Red Truck Farm will grow and harvest the goodies that fill the specials menu on Aug. 24 and 25 during its weekend takeover. Flat Tack Farm will do so Sept. 28 and 29.
Wobbly Cart Farm of Rochester had its turn in July. Wobbly Cart’s cherry tomatoes, roasted eggplant, new crop onions, fresh garlic and basil topped the Summer Deluxe pizza.
The roasted vegetable plate featured Romano beans, carrots, new potatoes, shishito peppers and cauliflower with roasted eggplant sauce, basil pesto and roasted shallots.
The salad burst with summer favorites like cherry tomatoes, cucumbers and green beans in a creamy basil dressing.
The bright pink Current Affairs cocktail had a Wobbly Cart red currant syrup swirled into gin, Lillet Blanc, lemon and Herbsaint rinse.

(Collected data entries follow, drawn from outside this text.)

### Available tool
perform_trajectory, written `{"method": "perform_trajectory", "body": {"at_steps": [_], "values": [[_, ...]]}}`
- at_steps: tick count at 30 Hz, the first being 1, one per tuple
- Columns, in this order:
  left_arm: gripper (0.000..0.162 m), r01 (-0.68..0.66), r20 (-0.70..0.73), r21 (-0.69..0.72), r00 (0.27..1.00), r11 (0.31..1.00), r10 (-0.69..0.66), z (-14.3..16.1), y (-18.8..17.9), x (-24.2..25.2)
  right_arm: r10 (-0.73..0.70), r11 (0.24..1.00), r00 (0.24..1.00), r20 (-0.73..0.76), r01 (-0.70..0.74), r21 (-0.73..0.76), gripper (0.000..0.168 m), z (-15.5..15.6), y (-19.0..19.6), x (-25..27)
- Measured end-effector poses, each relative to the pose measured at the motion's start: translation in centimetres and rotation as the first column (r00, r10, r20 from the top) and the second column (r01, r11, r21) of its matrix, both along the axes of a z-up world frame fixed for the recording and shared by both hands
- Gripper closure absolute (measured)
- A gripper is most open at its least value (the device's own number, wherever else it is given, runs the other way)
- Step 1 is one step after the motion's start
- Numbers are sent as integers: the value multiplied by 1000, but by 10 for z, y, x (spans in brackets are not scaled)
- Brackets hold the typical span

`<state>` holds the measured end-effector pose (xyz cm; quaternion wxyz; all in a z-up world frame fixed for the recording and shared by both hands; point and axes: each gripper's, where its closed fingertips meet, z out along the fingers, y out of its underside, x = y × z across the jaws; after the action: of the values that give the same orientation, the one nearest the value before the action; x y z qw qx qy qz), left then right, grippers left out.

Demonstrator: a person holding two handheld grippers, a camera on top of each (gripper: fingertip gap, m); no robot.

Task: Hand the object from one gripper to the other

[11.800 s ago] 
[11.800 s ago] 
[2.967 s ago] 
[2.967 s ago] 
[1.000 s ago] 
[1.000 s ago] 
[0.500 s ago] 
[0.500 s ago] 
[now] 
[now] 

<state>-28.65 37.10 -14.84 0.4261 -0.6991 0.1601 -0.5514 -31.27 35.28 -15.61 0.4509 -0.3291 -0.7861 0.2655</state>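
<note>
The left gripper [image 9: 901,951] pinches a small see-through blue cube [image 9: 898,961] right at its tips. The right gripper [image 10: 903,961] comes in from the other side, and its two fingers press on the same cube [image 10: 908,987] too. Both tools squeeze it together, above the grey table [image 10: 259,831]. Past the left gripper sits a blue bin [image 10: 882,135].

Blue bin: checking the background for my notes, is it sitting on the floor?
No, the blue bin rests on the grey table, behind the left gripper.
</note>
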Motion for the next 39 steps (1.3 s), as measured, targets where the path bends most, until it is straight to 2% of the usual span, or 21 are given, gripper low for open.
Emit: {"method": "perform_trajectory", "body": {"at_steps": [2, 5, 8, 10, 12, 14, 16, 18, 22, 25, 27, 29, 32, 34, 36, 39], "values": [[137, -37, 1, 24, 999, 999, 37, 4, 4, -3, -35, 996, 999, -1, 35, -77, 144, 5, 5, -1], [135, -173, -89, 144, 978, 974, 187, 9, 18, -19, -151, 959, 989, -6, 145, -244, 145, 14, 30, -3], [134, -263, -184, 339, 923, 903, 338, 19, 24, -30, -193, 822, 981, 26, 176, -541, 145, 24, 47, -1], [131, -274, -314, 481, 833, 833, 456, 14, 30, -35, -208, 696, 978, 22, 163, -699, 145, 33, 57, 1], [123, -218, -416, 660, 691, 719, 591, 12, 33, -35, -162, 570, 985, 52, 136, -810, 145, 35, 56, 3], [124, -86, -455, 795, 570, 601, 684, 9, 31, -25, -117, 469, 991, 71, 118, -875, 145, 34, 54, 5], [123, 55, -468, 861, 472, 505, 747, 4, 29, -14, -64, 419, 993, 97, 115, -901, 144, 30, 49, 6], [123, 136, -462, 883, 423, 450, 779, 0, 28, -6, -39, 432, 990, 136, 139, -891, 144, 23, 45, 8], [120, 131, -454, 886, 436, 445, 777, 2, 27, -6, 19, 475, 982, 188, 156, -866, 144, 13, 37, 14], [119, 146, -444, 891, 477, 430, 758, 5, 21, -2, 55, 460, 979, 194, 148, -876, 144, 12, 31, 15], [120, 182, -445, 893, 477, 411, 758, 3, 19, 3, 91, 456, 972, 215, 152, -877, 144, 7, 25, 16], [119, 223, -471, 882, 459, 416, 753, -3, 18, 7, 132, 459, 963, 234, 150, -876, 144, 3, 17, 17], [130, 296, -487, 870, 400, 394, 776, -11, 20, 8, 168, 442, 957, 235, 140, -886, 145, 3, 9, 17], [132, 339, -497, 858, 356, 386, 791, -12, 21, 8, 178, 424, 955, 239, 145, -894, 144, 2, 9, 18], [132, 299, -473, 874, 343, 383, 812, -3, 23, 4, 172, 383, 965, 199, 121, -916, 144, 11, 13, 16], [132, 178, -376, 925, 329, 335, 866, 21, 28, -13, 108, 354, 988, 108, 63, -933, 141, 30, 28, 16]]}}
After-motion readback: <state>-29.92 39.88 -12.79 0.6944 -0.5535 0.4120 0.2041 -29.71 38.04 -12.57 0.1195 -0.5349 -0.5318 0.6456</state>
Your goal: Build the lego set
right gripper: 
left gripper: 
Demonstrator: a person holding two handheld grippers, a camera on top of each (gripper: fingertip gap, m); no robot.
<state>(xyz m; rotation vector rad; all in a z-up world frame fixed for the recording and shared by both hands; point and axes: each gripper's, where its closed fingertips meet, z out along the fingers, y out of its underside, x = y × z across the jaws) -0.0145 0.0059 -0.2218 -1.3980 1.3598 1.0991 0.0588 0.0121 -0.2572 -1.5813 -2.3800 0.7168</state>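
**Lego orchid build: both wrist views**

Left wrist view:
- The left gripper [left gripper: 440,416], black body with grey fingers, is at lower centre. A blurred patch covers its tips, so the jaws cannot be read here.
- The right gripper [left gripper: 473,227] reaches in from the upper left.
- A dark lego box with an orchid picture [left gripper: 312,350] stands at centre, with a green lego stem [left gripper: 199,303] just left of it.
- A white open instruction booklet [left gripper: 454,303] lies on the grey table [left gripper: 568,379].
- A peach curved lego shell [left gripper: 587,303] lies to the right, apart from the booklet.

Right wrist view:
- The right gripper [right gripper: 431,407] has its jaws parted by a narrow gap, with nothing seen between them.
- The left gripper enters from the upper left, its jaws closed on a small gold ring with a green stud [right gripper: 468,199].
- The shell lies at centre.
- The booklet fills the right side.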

Amber Baker of Red Truck Farm in Ridgefield is looking forward to her farm’s menu takeover this weekend. Baker loves to geek out on food and enjoys working closely with local chefs, especially Alan Maniscalco.
“It’s cool to work with Alan because he knows how farms work,” Baker said.
For the takeover, Baker expects to provide heirloom tomatoes and pea shoots. This summer’s erratic temperatures and precipitation have made the growing season a bit unpredictable. Typically the end of August is the start of fall vegetables at Red Truck like carrots, beets, fennel, basil, and new potatoes.
For Red Truck’s takeover, Maniscalco developed a Southern-inspired menu.
You can expect specials like Gravenstein apple cocktails and a salad with Red Truck mixed greens, heirloom tomatoes, bread-and-butter pickled beets, carrots and fennel drizzled with a vegan ranch dressing.
The roasted vegetable plate will be piled with carrots, potatoes, beets and sweet onions with a vegan creamy cashew-pea shoot sauce, sweet and sour collard greens, and a scallion chile salsa.
Roasted torpedo onions, heirloom tomato sauce and Ash Tree Farms mushrooms will top the special pizza. (A vegan option will be available.)
Maniscalco said that dessert will feature, “some fried apple goodness, maybe a fritter, but at least a fried pie.”
Small but mighty Flat Tack Farm, just 1 acre, will handle the final takeover of the season on Sept. 28 and 29.
Farmer Kelly Peters expects tomatoes, tomatillos, basil and a variety of potatoes to make an appearance. She’s hoping her gooseberries will be ready for desserts and cocktails.
If You Go
What: Rally Pizza.
When: Red Truck Farm Takeover Aug. 24 and 25; Flat Tack Farm Takeover Sept. 28 and 29. Open 11 a.m. to 9 p.m.
As part of the takeover, the farmers providing the produce will be dining at Rally Pizza. Patrons can meet the featured farmers and find out more about their work.
Amber Baker looks forward to feasting on Red Truck’s vegetables at Rally during their takeover. She describes eating her produce after it has been transformed by Maniscalco as a magical experience.
“We’re all trying to do the same thing,” she said. “Give people good food.”